Though they'd had minor Canadian hits with Cornflakes And Ice Cream, The Popcorn Man and Candy Rainbow in 1967-68, a US breakthrough never came, and by September 1968 they were evolving into a different sort of act. Agnello was replaced by Bob Home, and - having changed their name to Nucleus and adopted a jazzier, more improvisational approach in daylong rehearsals - they recorded their sole LP for Chicago's Mainstream label, with all songs penned by Fitzpatrick.
Musically it ranges from the deranged Jenny Wakes Up to the intense Communication. Issued as Mainstream S-6120 in April 1969 (its release having been briefly delayed by what Billboard described as 'a technical complication'), the album sold poorly, though it attracted considerable cult interest, with the single version of Communication receiving heavy underground airplay.

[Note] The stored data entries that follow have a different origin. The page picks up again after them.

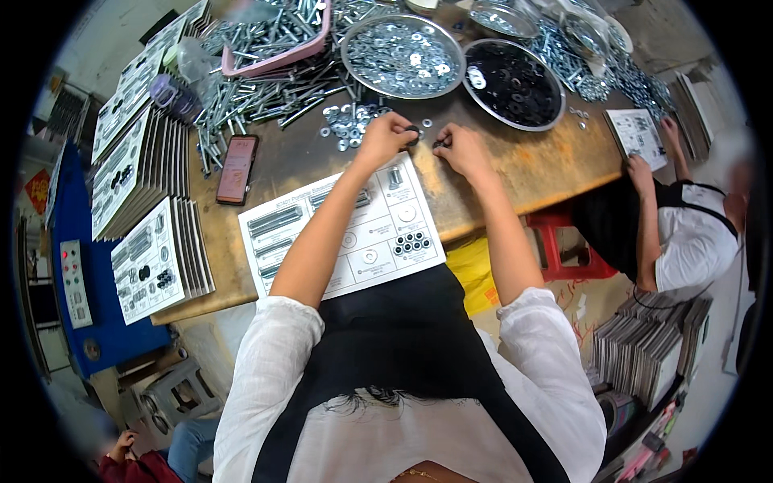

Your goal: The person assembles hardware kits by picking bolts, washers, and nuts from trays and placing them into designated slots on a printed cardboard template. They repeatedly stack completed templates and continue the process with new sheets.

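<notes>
Phone: one, left of the card.
Card: one, partly under the left forearm.
Left hand: I see fingertips pinching one dark disc, pointing rightward.
Gap: no long axis I can read.
Right hand: pinching one small dark piece, nearer the dish.
Dish: one; black washers beyond my counting.
</notes>
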Tool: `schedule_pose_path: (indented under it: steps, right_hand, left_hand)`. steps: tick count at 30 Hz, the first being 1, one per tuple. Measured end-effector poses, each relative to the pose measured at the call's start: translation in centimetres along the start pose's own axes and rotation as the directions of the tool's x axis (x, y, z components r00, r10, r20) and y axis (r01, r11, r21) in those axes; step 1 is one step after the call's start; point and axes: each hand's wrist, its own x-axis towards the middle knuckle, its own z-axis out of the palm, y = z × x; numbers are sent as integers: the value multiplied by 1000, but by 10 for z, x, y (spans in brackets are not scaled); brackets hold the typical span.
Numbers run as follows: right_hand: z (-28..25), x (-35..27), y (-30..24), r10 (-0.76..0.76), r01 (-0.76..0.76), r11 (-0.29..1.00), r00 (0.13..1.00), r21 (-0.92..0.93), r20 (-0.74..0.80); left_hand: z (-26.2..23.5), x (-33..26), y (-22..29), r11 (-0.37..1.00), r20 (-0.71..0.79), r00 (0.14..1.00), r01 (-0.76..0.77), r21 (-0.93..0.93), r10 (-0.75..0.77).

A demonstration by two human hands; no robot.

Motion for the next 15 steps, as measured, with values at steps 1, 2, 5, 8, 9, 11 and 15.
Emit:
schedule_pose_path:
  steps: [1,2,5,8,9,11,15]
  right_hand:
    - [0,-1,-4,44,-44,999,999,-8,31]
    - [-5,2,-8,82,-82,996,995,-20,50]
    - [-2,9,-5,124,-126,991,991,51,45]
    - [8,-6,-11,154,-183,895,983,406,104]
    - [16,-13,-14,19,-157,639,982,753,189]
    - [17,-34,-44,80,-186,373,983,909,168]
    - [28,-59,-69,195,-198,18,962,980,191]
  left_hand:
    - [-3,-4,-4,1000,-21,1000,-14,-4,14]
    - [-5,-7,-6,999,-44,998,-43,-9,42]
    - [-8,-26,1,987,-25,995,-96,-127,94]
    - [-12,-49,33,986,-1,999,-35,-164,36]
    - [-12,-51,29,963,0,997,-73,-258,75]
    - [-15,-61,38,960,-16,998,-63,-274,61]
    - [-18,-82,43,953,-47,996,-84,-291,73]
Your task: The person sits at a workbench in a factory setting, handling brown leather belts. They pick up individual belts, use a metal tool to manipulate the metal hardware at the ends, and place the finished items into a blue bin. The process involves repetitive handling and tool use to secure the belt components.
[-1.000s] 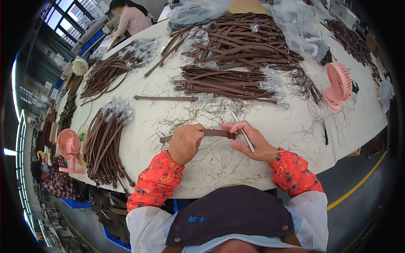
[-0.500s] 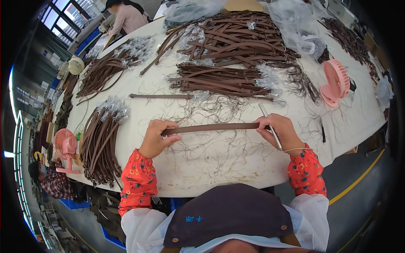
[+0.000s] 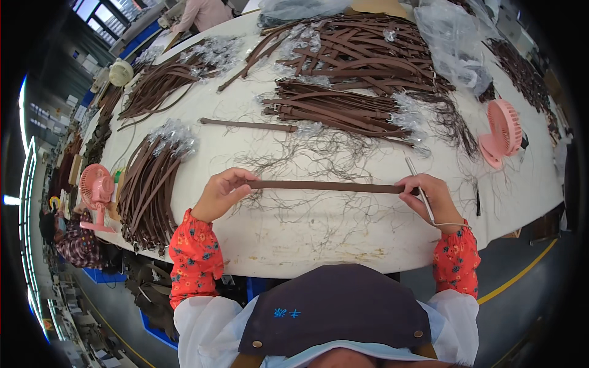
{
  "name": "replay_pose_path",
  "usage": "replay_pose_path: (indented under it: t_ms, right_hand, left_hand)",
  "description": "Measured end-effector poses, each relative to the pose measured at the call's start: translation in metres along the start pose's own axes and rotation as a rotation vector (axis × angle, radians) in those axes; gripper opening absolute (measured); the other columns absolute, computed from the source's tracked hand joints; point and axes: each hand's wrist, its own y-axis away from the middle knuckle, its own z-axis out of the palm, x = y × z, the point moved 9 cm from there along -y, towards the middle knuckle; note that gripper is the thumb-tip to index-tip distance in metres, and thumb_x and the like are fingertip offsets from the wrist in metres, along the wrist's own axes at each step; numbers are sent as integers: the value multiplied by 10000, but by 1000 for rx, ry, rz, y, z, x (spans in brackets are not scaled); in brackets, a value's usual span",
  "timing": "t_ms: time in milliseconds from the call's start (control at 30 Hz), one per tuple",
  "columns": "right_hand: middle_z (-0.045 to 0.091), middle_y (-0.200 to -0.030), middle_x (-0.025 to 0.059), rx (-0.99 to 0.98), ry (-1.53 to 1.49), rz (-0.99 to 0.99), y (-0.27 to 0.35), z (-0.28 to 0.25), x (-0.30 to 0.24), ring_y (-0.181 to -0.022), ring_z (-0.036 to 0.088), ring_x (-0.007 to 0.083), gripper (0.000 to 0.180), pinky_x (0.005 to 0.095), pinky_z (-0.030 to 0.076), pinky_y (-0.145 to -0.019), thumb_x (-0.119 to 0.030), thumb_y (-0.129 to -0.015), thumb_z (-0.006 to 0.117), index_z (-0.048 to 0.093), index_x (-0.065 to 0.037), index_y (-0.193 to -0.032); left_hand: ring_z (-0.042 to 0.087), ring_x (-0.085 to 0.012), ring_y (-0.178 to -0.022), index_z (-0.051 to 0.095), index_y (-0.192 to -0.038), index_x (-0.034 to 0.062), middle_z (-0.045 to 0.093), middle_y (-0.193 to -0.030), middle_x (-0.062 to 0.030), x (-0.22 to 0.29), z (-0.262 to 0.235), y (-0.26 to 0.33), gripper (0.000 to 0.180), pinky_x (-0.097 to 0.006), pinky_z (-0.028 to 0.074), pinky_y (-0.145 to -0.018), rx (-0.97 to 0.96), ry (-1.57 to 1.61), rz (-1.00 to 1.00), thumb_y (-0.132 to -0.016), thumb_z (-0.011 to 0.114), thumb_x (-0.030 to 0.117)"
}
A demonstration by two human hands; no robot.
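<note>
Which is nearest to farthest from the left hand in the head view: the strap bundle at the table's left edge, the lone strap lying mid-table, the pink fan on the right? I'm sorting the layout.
1. Strap bundle, just left of the left hand.
2. Lone strap, straight beyond.
3. Pink fan, far right.

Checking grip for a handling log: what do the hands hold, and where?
A brown strap, by its ends: left hand and right hand, which also holds a thin tool.

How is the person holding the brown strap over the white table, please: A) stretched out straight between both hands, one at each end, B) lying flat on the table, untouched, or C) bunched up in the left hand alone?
A: the left hand pinches one end of the brown strap and the right hand grips the other, so it runs straight between them.
</note>
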Motion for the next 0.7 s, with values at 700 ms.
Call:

On May 24th 1969 Billboard reported that 'Nucleus seem to be on the verge of breaking through internationally', but it wasn't to be. By 1970 the band was frustrated with their failure to make commercial headway, and though further 45s had appeared (Johnny Peace / Ernie's Gone and Wonder Girl / Help Me Find Some Peace), they split at the end of the year, with Taylor, Leggat and Home joining ex-Leather members Alex Machin and Paul Naumann to become A Foot In Coldwater.